À Taroudant, cet art a une identité tellement forte qu'on l'appelle aussi la Griha ou l'Ayte (le cri / l'appel).
Une performance de Dakka Roudania ne commence jamais à fond de train. C'est une montée en puissance méticuleuse qui se déroule généralement en trois grandes étapes :
- Le Chant de la Griha (L'introduction spirituelle) : Les artistes s'asseyent en cercle. Menés par un maître comme Omar Bouri, ils commencent par chanter des textes poétiques très lents, souvent religieux ou soufis, en s'accompagnant de petites percussions. L'ambiance est solennelle, presque mystique.
- La Frappe synchrone (L'entrée du rythme) : C'est là que la magie opère. Les musiciens se lèvent. Le rythme s'installe, basé sur un claquement de mains collectif d'une précision millimétrique. Tout le monde doit frapper exactement au même instant. Les pieds martèlent le sol en parfaite cadence.
- La Dridka (La transe finale) : Le tempo s'accélère soudainement. Les instruments principaux (comme la Taârija, ce petit tambour en terre cuite) entrent dans une frénésie rythmique. Les chants deviennent des refrains scandés à l'unisson par le chœur, et la performance atteint un pic d'énergie festive incroyable.

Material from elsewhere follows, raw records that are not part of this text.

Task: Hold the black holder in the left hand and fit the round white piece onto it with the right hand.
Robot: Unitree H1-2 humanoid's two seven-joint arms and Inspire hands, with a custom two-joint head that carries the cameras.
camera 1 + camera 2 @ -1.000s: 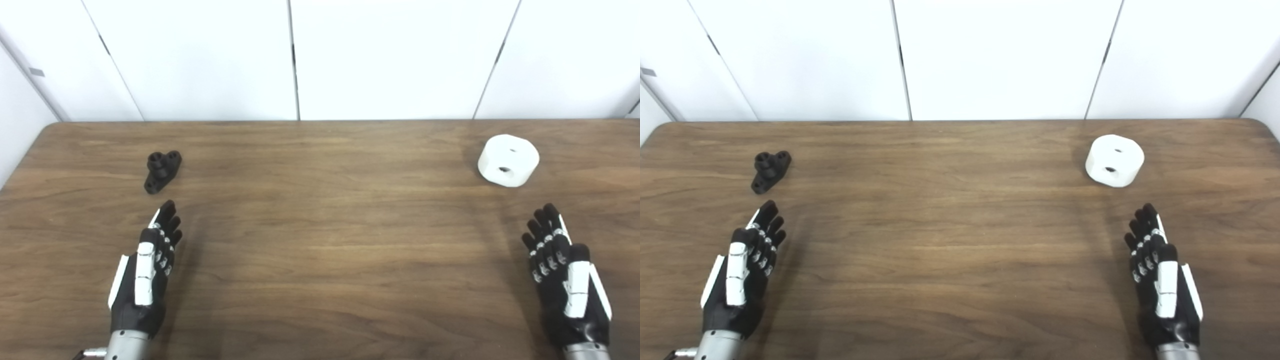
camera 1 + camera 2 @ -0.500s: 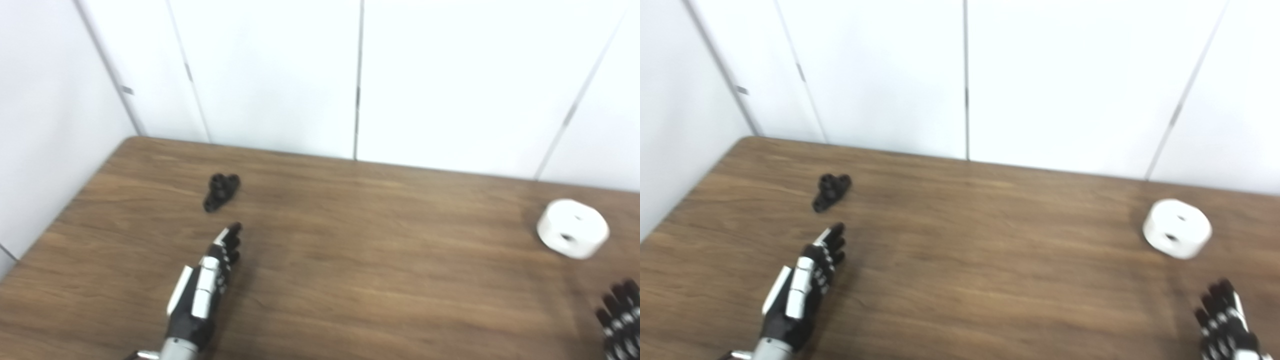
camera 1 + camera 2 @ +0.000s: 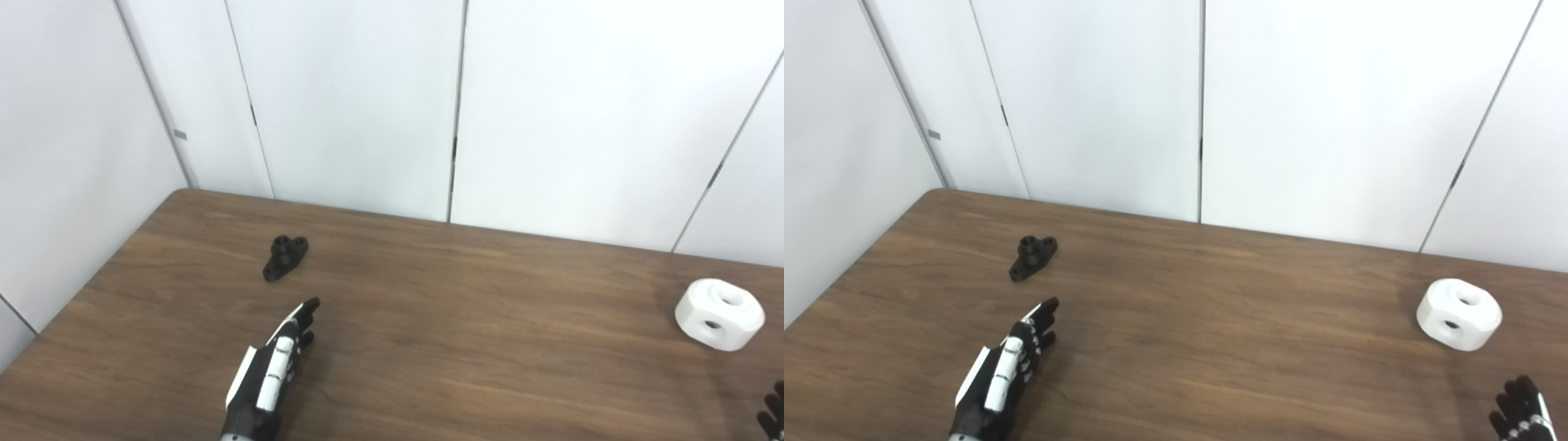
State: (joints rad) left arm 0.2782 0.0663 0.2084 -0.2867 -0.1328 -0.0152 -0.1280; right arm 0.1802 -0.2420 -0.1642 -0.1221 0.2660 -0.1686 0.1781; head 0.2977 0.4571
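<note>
The small black holder lies on the wooden table at the far left, also seen in the right eye view. My left hand is open and empty, fingers stretched toward the holder, a short way in front of it and not touching. The round white piece with holes in its top and side sits at the far right, also in the right eye view. Only the fingertips of my right hand show at the bottom right, spread apart and holding nothing, in front of the white piece.
The brown wooden table has its rounded left corner near the white wall panels. White panels stand right behind the far table edge.
The camera has swung left and upward, so the whole scene shifted right and down. The left hand has reached a little forward toward the holder. The right hand has mostly left the picture.
</note>
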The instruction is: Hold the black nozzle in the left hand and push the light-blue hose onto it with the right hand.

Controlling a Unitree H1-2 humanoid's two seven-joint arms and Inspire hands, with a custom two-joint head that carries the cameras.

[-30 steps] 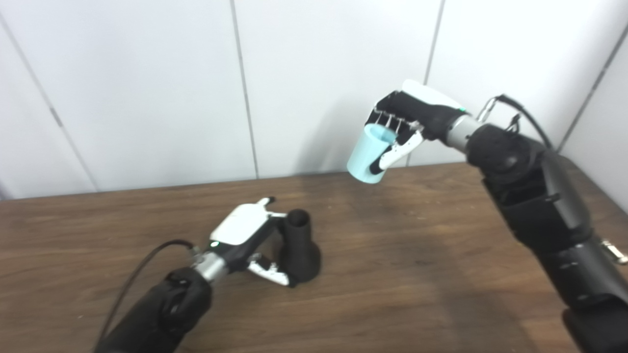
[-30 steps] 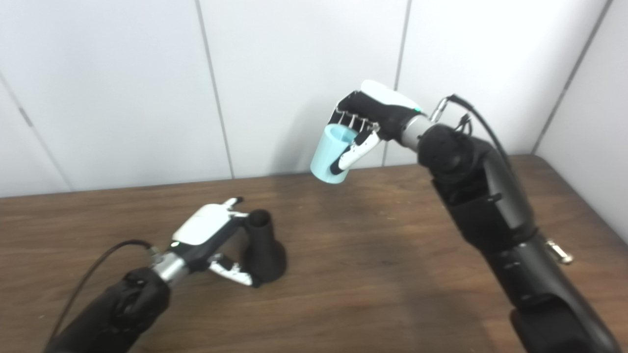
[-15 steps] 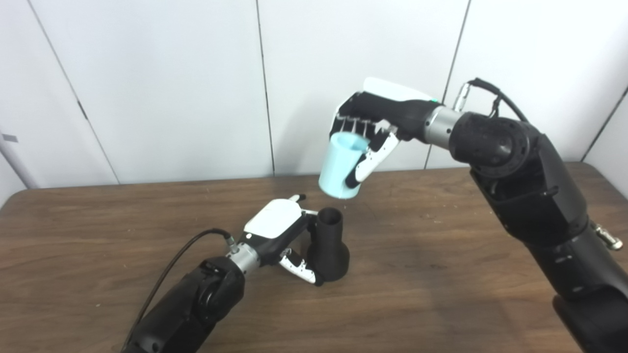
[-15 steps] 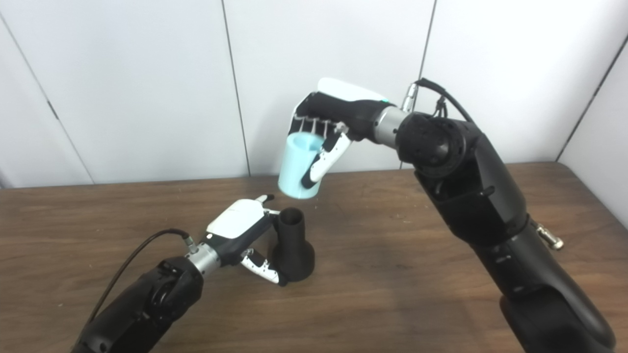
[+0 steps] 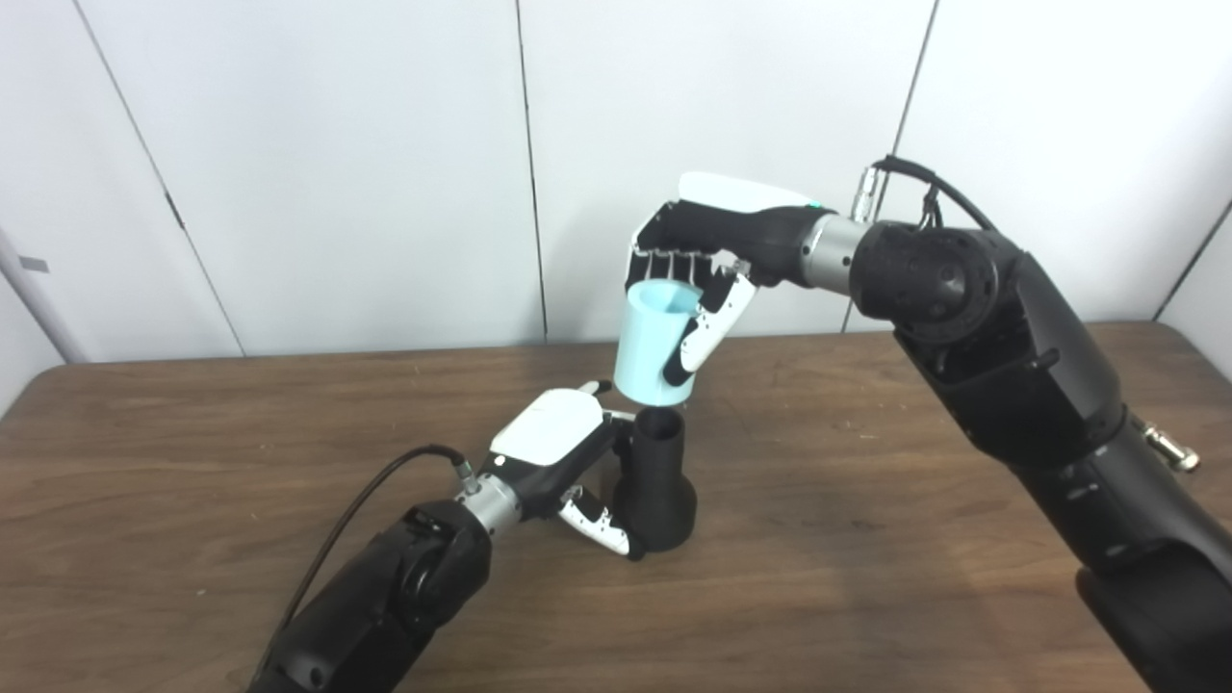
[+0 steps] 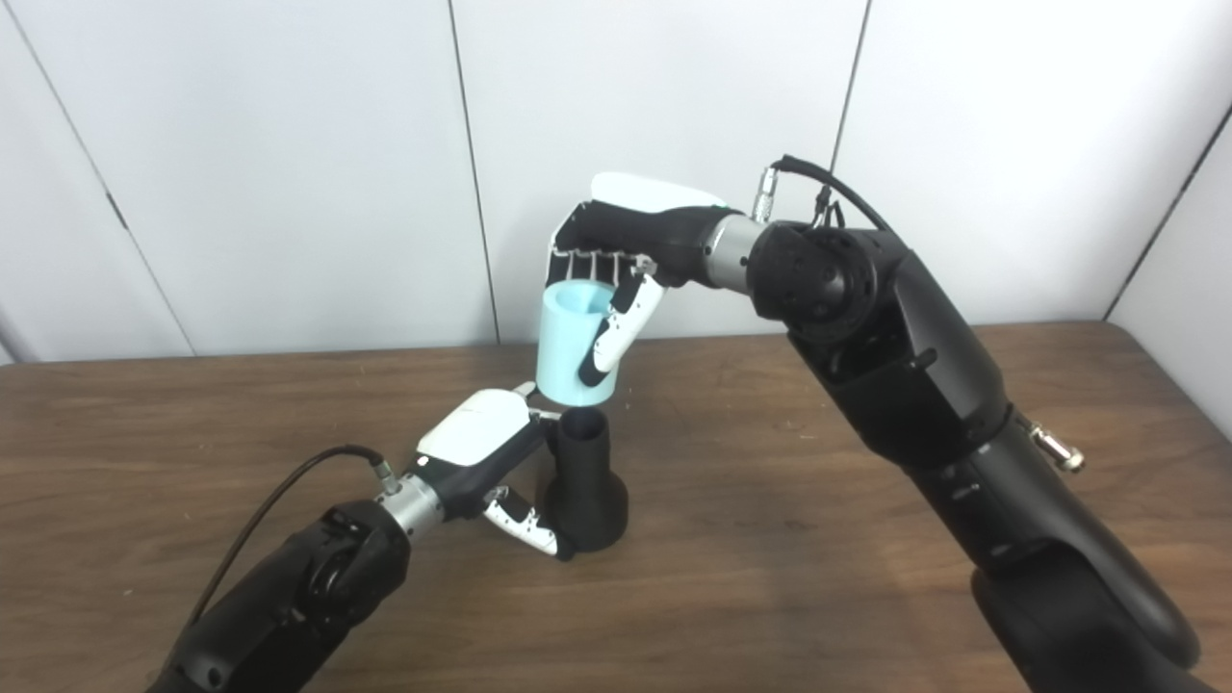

Tout comme le Melhoun, la Dakka Roudania est un art profondément ouvrier. À l'origine, elle était pratiquée et préservée par les corporations de tanneurs de Taroudant. Après de longues et dures journées à travailler le cuir dans les tanneries de la médina, les artisans se réunissaient le soir ou lors des fêtes religieuses (comme Achoura) pour évacuer la fatigue et célébrer leur communauté à travers ces rythmes.
Le saviez-vous ? La Dakka existe aussi à Marrakech (la Dakka Marrakchia), mais les puristes vous diront que la version de Taroudant (Roudania) a conservé un lien beaucoup plus intime, poétique et direct avec les textes originaux du Melhoun.
C'est ce savant mélange entre la puissance du rythme de la rue et la noblesse des textes poétiques qui rend cet art unique.